第4話

ある日の休日。

私は珍しく外へ出かけた。その日はあいにくの雨だったが、私にはその方が良かった。なぜなら降り続く雨だけが私の視覚と聴覚を埋め尽くし、外部からの余計な情報を制限してくれるからだ。雨の中でだけ私はあの不安から解放される。薄暗い部屋でくすぶっていても、余計な考えが頭の中を巡るだけである。

当てもなく街中を彷徨っていると、ふと私は誰かに呼び止められたような気がした。

気のせいだったかそこには誰もいなかったが、振り向いた私の視線の先には骨董屋があった。


ーはて、こんなところにこんな店があったのか ー


この辺りは私も馴染みの場所だったが、今日に至るまでこのような出で立ちの店を見たことはなかった。

その骨董屋の外観は、焦げ茶色に埋め尽くされた木造建てで少々小汚いものだった。

普段ならそのような場所には立ち寄らない私だが、この日はなぜかそんな場所に大変興味をそそられた。雨でヨレヨレなった傘を閉じ、私は骨董屋に足を踏み入れた。

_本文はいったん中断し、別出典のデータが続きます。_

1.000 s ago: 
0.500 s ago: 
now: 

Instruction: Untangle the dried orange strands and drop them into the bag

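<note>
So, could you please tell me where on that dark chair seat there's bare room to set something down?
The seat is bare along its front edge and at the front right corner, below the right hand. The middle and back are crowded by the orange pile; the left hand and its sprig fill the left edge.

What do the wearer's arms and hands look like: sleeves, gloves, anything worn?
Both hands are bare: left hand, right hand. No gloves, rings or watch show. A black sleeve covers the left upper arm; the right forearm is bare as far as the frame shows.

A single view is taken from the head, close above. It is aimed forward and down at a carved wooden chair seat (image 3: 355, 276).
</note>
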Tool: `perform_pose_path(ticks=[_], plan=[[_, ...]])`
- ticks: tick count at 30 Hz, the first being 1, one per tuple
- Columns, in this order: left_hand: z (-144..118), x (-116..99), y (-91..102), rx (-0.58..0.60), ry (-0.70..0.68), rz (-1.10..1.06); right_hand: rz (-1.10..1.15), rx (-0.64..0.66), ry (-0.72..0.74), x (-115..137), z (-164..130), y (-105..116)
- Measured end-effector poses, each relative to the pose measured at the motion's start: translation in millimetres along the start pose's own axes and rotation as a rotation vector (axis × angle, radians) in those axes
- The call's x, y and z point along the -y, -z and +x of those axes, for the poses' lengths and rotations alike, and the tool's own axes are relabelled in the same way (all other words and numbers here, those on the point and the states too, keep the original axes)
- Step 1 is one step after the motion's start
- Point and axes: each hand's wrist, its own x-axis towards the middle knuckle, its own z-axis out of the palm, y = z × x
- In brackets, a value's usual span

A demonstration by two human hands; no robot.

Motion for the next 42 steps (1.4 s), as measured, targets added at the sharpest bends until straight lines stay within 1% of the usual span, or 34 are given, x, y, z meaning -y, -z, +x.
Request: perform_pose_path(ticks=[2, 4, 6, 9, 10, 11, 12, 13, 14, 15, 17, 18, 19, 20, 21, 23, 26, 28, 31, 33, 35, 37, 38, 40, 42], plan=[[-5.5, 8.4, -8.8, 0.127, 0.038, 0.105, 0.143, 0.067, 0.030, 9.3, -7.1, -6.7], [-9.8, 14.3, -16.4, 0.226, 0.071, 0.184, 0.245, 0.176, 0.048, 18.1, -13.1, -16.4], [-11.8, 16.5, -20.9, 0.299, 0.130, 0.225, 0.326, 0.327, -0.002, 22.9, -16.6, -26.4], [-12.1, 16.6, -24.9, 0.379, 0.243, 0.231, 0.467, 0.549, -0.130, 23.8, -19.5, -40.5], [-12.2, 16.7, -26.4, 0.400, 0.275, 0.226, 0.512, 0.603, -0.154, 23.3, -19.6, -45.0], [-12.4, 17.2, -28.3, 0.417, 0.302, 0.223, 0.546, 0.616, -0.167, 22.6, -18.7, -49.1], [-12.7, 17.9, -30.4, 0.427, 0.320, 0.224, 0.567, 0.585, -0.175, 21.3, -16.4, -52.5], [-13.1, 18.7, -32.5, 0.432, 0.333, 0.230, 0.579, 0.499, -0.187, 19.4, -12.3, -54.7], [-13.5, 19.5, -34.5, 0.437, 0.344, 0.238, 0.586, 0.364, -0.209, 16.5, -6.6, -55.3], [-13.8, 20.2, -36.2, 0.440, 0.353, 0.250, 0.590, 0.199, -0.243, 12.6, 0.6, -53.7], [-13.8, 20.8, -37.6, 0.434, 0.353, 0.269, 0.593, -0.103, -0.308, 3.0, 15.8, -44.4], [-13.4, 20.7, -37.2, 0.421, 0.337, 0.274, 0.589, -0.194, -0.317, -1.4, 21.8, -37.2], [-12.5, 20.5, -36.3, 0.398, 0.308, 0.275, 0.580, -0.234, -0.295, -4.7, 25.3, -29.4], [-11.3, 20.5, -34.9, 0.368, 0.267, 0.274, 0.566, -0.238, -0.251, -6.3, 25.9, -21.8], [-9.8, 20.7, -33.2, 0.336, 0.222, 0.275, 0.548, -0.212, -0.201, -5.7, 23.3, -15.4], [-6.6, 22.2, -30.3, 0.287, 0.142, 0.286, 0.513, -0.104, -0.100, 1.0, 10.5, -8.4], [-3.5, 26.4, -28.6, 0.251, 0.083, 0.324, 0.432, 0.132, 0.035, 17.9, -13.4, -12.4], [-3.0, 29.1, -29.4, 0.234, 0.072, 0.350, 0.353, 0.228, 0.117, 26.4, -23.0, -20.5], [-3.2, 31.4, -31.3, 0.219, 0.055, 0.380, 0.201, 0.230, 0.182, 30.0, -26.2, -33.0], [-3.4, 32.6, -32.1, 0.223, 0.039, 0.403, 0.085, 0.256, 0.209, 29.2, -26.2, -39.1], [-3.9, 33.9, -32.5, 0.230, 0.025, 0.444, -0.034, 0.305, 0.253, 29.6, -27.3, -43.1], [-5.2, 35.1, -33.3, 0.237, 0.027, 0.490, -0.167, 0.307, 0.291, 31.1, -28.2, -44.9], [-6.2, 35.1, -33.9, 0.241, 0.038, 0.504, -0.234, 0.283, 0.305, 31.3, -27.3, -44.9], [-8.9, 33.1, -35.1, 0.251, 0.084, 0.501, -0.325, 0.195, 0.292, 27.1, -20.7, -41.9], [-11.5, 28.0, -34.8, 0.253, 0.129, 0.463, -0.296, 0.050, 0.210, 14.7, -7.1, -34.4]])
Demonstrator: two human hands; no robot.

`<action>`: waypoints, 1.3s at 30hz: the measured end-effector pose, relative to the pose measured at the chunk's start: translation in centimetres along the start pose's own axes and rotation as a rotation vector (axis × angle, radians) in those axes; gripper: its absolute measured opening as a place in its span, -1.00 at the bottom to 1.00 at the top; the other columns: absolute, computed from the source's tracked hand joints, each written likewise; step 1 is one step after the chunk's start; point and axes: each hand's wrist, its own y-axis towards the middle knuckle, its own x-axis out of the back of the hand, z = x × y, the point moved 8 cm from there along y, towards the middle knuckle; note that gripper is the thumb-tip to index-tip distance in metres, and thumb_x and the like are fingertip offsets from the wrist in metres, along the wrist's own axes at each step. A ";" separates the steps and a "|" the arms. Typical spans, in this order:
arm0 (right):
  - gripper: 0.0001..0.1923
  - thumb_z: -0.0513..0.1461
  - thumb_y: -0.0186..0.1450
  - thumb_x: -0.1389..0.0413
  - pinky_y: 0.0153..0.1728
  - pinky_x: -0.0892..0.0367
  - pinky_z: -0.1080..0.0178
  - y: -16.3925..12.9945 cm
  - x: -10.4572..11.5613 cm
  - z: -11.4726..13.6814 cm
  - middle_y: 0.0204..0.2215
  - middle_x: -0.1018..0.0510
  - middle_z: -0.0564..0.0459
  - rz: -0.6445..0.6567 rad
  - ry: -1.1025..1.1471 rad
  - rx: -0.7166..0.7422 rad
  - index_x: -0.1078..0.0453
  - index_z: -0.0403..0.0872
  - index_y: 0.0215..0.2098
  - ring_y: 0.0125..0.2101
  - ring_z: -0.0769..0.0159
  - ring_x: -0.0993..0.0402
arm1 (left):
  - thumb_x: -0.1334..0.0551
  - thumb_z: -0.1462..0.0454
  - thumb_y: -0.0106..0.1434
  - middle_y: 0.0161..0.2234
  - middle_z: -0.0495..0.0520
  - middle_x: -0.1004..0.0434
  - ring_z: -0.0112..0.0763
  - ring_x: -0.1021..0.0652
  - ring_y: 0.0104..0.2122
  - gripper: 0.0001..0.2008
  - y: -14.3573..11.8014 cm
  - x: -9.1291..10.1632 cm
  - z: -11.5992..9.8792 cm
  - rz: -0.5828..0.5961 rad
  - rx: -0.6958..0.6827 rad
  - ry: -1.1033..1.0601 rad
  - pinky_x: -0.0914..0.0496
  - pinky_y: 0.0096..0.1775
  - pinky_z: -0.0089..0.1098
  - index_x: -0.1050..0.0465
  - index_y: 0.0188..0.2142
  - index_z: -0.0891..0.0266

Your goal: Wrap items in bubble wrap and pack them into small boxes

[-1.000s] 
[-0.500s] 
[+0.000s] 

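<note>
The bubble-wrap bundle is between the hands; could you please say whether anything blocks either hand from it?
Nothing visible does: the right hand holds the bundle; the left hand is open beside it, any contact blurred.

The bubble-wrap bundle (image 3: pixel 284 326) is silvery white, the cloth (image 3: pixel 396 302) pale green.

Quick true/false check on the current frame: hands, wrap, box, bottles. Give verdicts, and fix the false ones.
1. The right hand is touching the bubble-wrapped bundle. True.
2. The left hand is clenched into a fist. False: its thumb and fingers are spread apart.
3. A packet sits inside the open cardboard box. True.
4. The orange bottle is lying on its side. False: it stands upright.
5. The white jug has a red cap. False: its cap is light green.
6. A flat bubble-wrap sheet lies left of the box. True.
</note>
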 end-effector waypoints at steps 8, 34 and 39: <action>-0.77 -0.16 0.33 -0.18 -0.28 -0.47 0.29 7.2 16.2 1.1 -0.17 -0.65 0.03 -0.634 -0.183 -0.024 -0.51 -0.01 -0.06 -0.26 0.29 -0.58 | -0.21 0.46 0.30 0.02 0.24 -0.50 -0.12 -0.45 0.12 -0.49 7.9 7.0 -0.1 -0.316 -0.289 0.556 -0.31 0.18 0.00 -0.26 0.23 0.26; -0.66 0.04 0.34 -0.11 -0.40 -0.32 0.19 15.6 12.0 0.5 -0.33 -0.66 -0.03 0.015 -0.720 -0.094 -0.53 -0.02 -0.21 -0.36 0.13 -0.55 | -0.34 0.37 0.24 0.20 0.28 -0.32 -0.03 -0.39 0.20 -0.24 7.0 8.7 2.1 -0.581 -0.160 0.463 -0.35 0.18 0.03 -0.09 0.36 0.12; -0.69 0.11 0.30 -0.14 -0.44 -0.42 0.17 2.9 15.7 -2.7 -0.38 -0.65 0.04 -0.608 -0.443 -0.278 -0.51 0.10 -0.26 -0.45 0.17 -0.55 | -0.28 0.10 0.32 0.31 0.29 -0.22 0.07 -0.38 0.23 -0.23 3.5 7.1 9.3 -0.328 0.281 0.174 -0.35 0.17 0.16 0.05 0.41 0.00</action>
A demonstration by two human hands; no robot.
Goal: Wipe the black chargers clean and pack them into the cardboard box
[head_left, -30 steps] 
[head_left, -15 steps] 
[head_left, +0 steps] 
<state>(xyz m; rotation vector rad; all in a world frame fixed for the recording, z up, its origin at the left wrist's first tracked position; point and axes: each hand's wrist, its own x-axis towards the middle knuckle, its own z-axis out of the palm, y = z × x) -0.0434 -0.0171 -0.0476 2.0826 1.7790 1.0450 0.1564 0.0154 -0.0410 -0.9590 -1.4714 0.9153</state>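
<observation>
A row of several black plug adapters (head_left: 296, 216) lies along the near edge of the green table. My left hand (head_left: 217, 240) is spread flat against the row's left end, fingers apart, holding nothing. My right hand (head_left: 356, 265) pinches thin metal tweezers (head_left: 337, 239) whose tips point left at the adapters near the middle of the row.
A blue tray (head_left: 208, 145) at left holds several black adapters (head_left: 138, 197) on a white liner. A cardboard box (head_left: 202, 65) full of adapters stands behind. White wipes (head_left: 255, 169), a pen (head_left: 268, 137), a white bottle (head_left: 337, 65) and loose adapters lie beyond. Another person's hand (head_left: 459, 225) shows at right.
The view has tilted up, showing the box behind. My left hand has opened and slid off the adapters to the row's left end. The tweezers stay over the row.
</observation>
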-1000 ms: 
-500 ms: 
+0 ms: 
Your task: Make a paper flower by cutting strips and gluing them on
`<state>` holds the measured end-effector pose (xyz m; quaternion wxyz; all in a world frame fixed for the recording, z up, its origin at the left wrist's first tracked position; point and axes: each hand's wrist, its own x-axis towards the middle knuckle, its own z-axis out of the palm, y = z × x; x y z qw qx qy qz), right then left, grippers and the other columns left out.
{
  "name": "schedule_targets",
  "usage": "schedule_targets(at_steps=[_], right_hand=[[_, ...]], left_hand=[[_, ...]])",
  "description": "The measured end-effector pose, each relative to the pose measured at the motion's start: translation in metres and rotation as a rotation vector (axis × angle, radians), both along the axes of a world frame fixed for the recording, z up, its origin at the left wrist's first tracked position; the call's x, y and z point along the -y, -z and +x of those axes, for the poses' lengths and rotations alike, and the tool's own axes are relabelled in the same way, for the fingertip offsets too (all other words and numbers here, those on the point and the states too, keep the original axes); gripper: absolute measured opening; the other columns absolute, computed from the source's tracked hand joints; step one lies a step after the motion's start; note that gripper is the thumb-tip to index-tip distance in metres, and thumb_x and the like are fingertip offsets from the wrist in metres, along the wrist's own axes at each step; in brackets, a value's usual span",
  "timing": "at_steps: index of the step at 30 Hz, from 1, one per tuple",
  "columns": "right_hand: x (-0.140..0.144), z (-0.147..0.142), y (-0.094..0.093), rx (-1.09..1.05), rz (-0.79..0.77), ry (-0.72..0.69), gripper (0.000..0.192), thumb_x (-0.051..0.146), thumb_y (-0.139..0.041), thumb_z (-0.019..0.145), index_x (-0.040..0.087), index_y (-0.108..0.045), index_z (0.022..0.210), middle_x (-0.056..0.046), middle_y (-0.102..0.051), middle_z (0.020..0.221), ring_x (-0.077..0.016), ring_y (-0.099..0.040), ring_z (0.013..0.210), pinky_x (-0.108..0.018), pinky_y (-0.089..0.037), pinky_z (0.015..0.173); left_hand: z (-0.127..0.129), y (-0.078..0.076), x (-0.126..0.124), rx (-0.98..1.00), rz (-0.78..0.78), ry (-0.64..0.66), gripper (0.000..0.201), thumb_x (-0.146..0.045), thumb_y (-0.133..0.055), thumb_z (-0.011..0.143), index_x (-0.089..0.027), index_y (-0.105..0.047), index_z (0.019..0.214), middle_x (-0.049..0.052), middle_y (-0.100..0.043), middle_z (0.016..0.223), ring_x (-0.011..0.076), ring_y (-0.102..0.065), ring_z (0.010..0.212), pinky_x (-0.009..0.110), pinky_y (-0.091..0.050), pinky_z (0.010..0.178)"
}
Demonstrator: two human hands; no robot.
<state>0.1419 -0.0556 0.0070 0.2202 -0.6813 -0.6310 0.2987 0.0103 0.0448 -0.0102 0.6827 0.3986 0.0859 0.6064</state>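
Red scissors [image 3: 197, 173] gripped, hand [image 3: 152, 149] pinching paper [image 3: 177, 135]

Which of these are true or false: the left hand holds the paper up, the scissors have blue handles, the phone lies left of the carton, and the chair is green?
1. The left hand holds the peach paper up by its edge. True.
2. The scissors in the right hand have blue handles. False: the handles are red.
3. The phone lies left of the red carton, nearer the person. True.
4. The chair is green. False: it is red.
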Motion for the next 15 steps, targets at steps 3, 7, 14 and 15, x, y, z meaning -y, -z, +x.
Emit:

店内の明かりは、裸電球がひとつぶら下がってはいたが、今にも消えそうで照明としての役割を殆ど果たしていなかった。店内を見渡したが、店主の姿はなかった。

絶え間なく降り続く雨が外のあらゆる音を消し去った。


『何かお探しですか。』

ハッとなって声のした方を見ると、そこには白髪の老人が立っていた。見た目は六十かはたまたそれ以上かと言った感じだ。しかし、確かに高齢ではあるが、服装もきちっとしているし背筋も真っ直ぐしていた。印象としては白髪の老紳士と言ったところか。

『いえ、たまたま通りかかっただけです。』

そう言って足早にその場を去ろうとした私の視線の先に何やらきらりと光るものがあった。

それは手のひらほどの大きさのカメラだった。見た目に大した特徴はないどこにでもありそうなありふれた見た目をしていたが、その時の私にはなぜかそのカメラがいたく気になったのだ。


雨は徐々にその勢いを失いつつあった。